- _Task instructions_:
Needed from the data below: all lines that contain the word "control".

- _The data_:
════════════════

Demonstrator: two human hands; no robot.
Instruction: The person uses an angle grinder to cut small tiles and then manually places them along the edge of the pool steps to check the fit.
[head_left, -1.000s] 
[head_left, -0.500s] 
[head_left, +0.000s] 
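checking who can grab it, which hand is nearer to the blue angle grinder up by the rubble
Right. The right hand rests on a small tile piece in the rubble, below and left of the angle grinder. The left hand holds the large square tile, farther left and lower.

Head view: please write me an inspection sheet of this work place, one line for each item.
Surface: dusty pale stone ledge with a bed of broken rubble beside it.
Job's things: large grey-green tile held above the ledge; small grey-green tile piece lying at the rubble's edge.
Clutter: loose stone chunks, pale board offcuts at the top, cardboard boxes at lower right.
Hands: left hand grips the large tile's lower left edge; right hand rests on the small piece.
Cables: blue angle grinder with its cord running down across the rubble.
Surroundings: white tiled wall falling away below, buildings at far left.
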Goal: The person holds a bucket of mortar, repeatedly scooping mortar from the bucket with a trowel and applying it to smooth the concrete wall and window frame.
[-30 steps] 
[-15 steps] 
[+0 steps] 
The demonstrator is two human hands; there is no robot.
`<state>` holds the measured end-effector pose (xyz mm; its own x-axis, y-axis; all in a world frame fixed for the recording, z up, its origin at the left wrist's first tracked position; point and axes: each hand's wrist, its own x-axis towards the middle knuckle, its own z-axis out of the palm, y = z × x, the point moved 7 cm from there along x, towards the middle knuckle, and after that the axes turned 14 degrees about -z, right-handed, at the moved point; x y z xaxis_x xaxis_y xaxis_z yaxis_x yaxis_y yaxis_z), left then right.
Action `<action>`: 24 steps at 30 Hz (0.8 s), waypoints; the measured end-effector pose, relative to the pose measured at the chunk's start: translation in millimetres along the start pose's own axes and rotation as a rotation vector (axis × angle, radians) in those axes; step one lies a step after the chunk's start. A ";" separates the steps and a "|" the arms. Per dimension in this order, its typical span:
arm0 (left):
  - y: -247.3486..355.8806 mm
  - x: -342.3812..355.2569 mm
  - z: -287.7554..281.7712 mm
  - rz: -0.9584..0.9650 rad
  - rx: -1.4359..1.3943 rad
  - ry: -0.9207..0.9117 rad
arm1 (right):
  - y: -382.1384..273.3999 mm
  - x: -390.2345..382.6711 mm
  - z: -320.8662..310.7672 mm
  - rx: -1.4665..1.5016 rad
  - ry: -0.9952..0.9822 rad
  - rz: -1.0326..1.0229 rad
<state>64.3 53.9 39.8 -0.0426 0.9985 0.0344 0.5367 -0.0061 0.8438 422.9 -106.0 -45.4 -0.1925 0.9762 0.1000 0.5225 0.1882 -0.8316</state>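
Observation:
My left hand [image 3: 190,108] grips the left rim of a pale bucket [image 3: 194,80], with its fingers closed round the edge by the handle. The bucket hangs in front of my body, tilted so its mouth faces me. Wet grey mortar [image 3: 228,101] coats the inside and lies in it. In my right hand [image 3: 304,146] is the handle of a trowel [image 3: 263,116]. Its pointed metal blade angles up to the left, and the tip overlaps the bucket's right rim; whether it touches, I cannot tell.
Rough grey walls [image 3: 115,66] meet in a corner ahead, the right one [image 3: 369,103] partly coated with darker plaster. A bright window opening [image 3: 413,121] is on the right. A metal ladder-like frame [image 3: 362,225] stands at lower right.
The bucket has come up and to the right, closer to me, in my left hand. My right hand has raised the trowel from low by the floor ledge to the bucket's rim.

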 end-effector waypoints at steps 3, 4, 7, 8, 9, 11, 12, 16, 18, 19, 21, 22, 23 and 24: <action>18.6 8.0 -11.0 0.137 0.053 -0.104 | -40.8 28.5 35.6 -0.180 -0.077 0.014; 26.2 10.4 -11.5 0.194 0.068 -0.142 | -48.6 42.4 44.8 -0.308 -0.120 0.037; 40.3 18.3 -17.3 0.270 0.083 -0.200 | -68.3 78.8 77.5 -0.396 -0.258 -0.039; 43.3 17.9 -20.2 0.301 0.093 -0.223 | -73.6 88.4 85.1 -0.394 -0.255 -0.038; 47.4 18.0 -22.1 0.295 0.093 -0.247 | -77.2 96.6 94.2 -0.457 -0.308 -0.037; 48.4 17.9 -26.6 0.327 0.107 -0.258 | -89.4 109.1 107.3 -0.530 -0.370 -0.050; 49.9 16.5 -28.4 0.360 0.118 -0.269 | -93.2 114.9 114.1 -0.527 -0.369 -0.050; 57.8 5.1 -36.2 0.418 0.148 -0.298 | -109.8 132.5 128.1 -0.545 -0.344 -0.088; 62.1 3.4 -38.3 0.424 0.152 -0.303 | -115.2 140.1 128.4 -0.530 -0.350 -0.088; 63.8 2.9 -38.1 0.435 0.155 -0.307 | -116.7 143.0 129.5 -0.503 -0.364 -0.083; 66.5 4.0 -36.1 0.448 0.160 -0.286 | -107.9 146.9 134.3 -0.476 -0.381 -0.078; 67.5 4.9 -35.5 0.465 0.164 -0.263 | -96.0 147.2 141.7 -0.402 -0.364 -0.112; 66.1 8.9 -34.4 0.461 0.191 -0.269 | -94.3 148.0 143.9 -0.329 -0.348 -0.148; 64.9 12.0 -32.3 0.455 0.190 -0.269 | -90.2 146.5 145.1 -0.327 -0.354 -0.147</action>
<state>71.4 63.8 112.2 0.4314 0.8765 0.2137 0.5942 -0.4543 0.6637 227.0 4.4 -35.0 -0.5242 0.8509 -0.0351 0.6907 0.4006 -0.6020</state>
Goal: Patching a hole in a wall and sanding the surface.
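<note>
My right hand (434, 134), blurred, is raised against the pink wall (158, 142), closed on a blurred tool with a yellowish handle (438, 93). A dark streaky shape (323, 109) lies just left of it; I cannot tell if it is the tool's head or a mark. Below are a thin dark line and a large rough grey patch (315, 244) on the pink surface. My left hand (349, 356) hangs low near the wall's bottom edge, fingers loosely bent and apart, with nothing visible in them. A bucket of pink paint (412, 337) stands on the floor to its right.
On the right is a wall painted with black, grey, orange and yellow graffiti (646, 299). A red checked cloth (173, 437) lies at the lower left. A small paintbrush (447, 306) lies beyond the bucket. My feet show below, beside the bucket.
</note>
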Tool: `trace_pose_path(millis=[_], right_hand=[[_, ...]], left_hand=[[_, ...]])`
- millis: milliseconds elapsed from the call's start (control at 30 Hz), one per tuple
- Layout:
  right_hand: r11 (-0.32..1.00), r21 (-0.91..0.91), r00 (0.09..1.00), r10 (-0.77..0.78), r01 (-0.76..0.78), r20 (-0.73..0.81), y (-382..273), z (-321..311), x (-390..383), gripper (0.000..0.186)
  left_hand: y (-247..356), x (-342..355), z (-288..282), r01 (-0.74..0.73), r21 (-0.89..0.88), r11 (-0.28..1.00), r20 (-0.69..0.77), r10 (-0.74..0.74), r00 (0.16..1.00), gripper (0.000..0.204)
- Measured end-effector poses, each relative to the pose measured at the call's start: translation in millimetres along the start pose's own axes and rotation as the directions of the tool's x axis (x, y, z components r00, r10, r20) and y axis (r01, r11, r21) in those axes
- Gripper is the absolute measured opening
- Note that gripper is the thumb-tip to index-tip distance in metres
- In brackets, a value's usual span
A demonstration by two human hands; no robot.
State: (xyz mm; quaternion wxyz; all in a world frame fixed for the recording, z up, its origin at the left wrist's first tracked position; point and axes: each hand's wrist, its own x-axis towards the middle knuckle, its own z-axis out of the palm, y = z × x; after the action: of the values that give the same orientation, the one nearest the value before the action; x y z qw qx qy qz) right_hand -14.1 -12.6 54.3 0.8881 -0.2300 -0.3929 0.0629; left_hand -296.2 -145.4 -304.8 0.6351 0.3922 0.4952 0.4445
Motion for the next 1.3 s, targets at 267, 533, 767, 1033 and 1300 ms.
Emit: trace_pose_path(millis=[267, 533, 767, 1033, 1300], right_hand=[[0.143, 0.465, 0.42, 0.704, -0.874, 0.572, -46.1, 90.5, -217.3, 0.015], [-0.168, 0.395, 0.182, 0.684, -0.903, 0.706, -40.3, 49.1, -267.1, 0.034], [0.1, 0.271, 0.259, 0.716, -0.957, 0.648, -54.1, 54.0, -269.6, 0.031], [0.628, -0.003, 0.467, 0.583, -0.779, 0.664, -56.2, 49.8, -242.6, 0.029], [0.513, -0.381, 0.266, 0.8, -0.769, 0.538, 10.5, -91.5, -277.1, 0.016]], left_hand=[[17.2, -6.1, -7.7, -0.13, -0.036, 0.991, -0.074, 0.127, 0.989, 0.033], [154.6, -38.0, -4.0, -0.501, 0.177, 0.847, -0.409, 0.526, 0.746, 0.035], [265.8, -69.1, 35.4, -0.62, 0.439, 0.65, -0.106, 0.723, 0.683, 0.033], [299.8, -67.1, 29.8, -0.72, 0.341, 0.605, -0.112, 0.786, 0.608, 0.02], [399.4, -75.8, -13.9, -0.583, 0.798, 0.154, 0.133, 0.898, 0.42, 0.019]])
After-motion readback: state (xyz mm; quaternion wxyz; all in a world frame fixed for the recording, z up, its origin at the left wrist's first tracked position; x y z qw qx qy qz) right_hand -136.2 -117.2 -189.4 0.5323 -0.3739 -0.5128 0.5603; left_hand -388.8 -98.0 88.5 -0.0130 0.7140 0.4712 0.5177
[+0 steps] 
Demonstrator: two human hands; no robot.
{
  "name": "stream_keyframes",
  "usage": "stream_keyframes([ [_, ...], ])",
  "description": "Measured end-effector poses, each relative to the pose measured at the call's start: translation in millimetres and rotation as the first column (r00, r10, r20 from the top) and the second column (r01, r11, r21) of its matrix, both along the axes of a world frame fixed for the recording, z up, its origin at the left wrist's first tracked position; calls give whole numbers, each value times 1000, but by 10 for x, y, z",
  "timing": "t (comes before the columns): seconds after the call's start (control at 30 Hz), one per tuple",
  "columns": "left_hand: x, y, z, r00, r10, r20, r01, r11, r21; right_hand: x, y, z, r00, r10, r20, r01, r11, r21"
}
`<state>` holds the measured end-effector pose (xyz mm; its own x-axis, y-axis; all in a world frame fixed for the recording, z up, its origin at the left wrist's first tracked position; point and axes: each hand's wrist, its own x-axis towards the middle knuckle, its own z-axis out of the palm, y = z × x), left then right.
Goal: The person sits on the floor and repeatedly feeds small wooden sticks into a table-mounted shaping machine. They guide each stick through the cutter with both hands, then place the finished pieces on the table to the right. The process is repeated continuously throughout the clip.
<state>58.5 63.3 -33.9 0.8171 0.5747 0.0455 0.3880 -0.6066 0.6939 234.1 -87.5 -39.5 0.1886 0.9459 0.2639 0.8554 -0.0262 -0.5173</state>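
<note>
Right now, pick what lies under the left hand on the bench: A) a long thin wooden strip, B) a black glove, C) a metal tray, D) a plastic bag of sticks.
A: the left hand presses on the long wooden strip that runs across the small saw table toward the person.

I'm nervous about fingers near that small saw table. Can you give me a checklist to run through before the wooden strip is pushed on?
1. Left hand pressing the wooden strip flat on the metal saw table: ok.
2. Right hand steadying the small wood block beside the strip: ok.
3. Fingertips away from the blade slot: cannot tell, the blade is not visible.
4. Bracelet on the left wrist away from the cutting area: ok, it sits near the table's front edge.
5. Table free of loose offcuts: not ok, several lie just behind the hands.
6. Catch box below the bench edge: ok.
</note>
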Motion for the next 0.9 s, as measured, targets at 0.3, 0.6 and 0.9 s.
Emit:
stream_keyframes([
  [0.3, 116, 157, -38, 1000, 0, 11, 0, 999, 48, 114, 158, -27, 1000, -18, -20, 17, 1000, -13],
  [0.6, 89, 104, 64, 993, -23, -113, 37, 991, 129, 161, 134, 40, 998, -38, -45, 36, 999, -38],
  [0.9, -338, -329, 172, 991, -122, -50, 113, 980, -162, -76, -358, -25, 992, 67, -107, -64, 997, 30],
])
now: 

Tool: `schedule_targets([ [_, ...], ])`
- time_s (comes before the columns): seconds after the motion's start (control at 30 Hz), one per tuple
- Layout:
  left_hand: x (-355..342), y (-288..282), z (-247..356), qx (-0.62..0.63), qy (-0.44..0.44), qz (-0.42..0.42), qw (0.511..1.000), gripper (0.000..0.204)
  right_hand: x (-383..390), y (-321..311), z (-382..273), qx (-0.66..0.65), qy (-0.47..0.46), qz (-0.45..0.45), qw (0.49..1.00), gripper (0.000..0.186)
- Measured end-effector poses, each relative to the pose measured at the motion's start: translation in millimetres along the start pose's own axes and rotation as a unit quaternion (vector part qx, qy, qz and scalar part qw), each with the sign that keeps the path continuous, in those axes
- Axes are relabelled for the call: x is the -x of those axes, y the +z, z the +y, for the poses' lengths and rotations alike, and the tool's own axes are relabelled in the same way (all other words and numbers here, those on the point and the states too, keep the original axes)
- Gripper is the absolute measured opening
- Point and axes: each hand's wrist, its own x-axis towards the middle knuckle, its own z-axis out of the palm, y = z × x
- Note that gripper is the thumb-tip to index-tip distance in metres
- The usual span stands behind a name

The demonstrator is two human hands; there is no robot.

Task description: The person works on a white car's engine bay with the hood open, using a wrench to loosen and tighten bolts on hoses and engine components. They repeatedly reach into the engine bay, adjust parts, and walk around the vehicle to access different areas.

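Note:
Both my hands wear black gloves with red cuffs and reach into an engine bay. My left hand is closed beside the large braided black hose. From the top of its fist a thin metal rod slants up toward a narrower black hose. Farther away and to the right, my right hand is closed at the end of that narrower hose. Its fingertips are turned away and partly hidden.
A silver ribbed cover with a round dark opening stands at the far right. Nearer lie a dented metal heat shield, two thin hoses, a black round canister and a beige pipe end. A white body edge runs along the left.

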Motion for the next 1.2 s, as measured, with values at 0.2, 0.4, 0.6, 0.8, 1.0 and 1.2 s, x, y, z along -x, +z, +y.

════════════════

- _Output for this exercise_:
- millis: milliseconds elapsed from the call's start (control at 30 Hz), one per tuple
  "timing": "t (comes before the columns): seconds after the call's start (control at 30 Hz), one per tuple",
- time_s (comes before the columns): seconds after the motion's start (control at 30 Hz), one per tuple

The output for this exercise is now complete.